■ **Directions**: Report each line of the records where "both" occurs.

(Collection entries)
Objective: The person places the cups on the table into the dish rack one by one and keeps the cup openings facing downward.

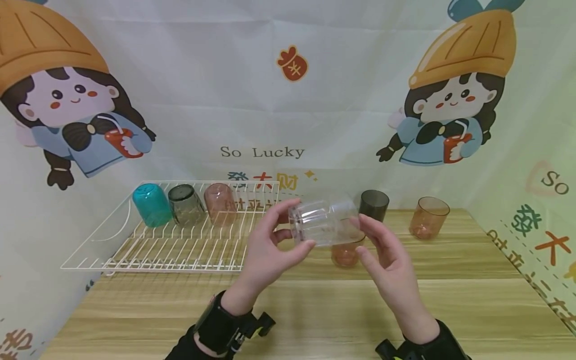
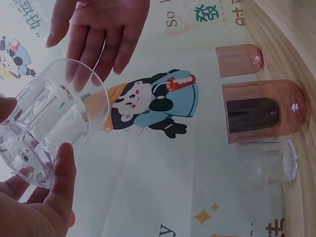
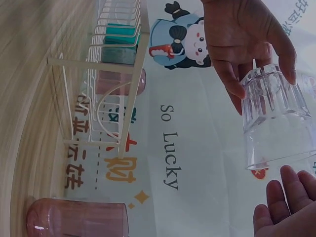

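A clear drinking glass (image 1: 324, 220) is held tilted on its side in mid-air, its thick faceted base to the left and its rim to the right. My left hand (image 1: 274, 250) grips it round the base end, thumb on one side and fingers on the other. At the rim end is my right hand (image 1: 389, 265), fingers extended and loosely bent; the right wrist view has its fingertips (image 3: 289, 173) just short of the rim. Partly hidden behind the held glass stands a pink glass (image 1: 345, 256) on the table.
A white wire rack (image 1: 153, 270) at the left bears a teal glass (image 1: 152, 205), a grey glass (image 1: 186, 205) and a pink one (image 1: 220, 205), all upside down. Upright on the wooden table (image 1: 315, 310) are a dark glass (image 1: 374, 202), an amber-pink glass (image 1: 429, 218) and another clear glass (image 2: 271, 160).
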### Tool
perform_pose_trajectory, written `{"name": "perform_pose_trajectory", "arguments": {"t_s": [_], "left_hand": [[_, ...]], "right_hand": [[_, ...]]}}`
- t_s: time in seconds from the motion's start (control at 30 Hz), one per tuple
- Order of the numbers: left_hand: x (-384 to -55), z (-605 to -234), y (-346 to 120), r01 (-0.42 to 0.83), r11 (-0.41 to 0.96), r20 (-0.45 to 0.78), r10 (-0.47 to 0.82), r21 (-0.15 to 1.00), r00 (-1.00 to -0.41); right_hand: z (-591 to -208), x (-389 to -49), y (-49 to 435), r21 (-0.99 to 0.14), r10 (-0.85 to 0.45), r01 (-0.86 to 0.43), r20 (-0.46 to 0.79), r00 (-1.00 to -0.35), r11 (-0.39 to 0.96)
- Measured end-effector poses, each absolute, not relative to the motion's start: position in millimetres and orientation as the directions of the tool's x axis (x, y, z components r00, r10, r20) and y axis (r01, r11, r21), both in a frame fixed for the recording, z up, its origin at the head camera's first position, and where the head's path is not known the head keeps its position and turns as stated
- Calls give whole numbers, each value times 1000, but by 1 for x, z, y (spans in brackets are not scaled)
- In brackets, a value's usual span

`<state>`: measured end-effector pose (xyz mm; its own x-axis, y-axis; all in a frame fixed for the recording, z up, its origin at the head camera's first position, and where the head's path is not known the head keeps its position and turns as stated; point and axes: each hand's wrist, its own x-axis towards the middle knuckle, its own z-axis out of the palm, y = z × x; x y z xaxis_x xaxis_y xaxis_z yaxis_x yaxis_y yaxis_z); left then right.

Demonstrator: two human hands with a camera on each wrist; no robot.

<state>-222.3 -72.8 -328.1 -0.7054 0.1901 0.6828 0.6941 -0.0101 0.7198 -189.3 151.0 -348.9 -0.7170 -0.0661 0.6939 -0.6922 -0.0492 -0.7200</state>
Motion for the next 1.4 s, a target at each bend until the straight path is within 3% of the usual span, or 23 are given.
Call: {"name": "perform_pose_trajectory", "arguments": {"t_s": [0.63, 1.1, 1.4], "left_hand": [[-228, -318, -94, 712, 84, 691, 187, 697, -699], [-238, -312, -111, 620, 224, 597, 168, 752, -785], [-241, -307, -124, 571, 329, 551, 160, 752, -819]], "right_hand": [[-355, -193, 160, -707, -99, -707, 703, -704, 11], [-362, -198, 167, -693, -134, -720, 711, -690, 32], [-367, -196, 172, -717, -145, -683, 668, -730, 137]]}}
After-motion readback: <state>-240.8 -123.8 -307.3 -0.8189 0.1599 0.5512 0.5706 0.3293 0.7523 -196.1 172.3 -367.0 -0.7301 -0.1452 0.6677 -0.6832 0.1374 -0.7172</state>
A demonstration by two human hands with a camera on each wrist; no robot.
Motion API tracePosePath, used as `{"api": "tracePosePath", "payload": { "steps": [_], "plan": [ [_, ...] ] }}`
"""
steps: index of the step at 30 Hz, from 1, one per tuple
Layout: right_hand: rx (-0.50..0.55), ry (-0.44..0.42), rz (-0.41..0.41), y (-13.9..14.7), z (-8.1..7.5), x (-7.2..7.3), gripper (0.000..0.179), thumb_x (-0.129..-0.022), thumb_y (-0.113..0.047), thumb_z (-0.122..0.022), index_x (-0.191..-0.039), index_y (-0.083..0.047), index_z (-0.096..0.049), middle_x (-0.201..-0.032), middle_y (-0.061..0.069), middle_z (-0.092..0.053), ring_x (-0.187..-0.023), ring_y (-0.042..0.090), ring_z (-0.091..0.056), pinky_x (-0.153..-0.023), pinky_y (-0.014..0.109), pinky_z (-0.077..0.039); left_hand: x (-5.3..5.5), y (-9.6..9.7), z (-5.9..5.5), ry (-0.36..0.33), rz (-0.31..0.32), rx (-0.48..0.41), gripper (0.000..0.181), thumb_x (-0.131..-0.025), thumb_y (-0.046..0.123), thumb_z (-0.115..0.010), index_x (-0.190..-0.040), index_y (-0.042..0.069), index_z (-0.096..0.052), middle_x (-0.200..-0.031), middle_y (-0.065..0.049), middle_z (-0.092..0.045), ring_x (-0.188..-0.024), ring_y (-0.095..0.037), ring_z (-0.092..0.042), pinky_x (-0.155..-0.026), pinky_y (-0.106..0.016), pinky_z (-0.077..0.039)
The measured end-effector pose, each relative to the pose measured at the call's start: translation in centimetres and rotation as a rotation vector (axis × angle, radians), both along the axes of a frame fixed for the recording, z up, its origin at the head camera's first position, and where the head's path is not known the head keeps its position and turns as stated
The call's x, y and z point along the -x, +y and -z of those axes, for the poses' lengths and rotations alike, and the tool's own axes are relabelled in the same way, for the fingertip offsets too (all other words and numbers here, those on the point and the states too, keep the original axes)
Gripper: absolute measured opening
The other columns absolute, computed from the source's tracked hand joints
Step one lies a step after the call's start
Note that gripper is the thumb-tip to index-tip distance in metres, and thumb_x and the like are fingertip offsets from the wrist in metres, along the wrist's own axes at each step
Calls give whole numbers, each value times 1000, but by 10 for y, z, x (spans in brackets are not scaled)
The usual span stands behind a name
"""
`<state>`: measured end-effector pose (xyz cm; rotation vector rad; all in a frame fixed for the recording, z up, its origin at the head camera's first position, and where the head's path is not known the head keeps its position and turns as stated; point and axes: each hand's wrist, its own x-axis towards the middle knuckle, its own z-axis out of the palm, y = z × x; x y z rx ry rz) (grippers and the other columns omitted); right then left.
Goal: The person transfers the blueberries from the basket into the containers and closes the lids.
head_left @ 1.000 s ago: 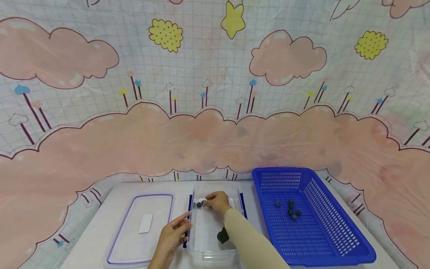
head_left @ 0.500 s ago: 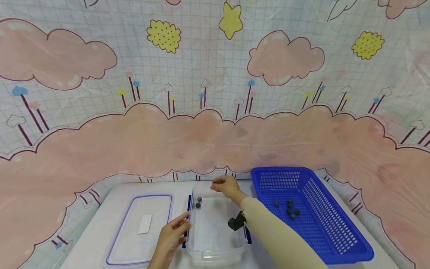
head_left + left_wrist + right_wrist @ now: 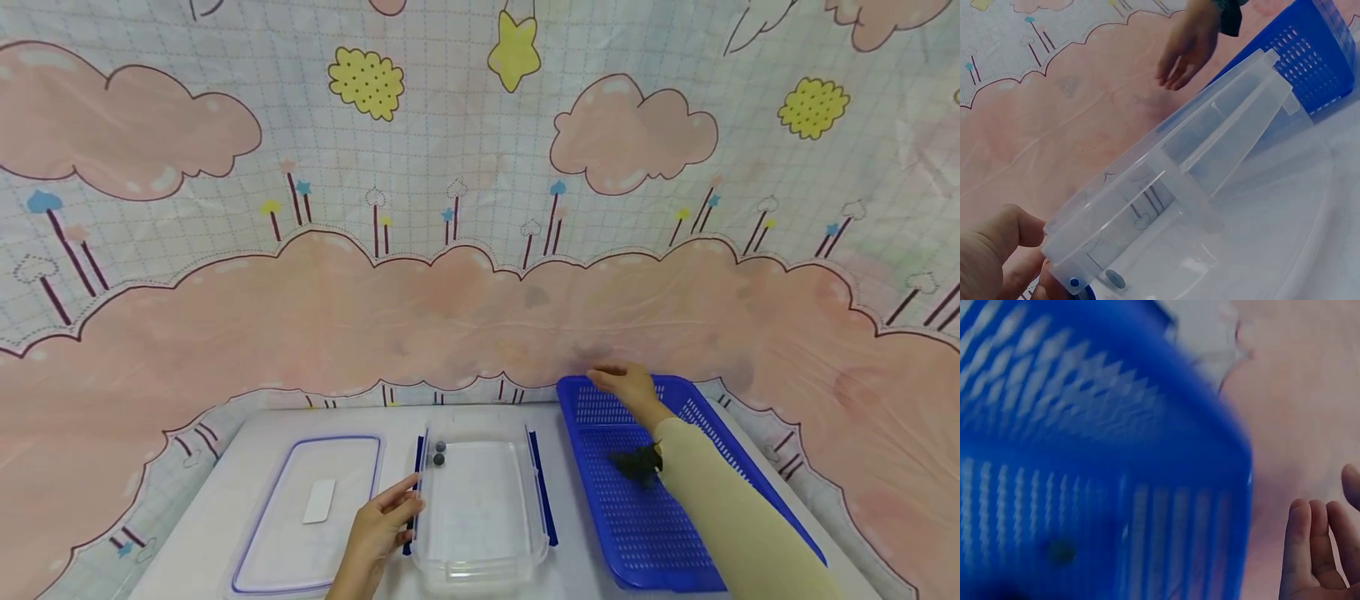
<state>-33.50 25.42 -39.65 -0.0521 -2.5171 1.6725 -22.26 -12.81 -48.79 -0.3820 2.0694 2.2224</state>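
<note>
Two small dark balls [image 3: 439,459] lie at the back left inside a clear plastic box [image 3: 480,573]. My left hand [image 3: 378,521] holds the box by its left side; the left wrist view shows thumb and fingers [image 3: 1013,231] at its rim, with one ball [image 3: 1115,279] visible through the wall. Over the back of a blue basket [image 3: 617,575] hovers my right hand [image 3: 633,393], fingers nearly straight and nothing between them. A blurred dark ball [image 3: 1062,551] shows in the basket; the right sleeve and dark wrist piece hide the others from the head view.
A clear lid [image 3: 262,533] with a blue seal lies left of the box, a white rectangle [image 3: 320,501] showing on it. Blue latches [image 3: 543,492] stick out along the box's sides. A patterned cloth [image 3: 450,325] hangs behind the white table [image 3: 202,508].
My right hand has left the balls in the box and moved right, over the back of the basket. One ball now sits slightly farther back in the box. The left hand stays at the box.
</note>
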Motion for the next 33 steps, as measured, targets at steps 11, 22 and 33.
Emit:
{"api": "tracePosePath", "payload": {
  "steps": [11, 22, 33],
  "plan": [
    [87, -123, 164, 62, 35, -26, 63, -99, -35, -57, -143, 8, -42, -148, 28, -41, -133, 38, -47, -111, 45, -39, 1, -1, 0, -2, 5, 3, 46, -85, 6, -73, -131, 5, -62, -90, 7, -65, -78, -9, -58, -57, -20, -50],
    [6, -205, 140, 78, 69, -44, 62, -99, -31, -58, -140, 14, -42, -148, 34, -36, -134, 46, -42, -113, 57, -30, -1, -2, -3, -13, 18, 7, 47, -87, 8, -73, -133, 4, -61, -93, 5, -64, -80, -9, -60, -58, -20, -50],
    [-103, -188, 171, 82, 90, -46, 45, -91, -20, -69, -120, 14, -62, -131, 34, -54, -117, 47, -57, -102, 59, -42, 0, -2, -2, -11, 17, 1, 47, -86, 7, -73, -132, 4, -61, -91, 6, -64, -79, -9, -59, -57, -20, -50]
  ]
}}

■ **Answer to this task**:
- Measured end-effector poses, each absolute, not relative to the motion's start: position in millimetres and orientation as the directions of the tool's x axis (x, y, z components r00, r10, r20) and y axis (r01, r11, r21), both in a frame fixed for the recording, z up, its origin at the head camera's first position, and where the head's path is not known the head keeps its position and turns as stated
The measured end-effector pose, each relative to the pose measured at the call's start: translation in centimetres and rotation as a rotation vector (axis × angle, radians), both along the axes of a frame fixed for the recording, z up, its origin at the head camera's first position, and where the head's path is not known the head keeps its position and turns as stated

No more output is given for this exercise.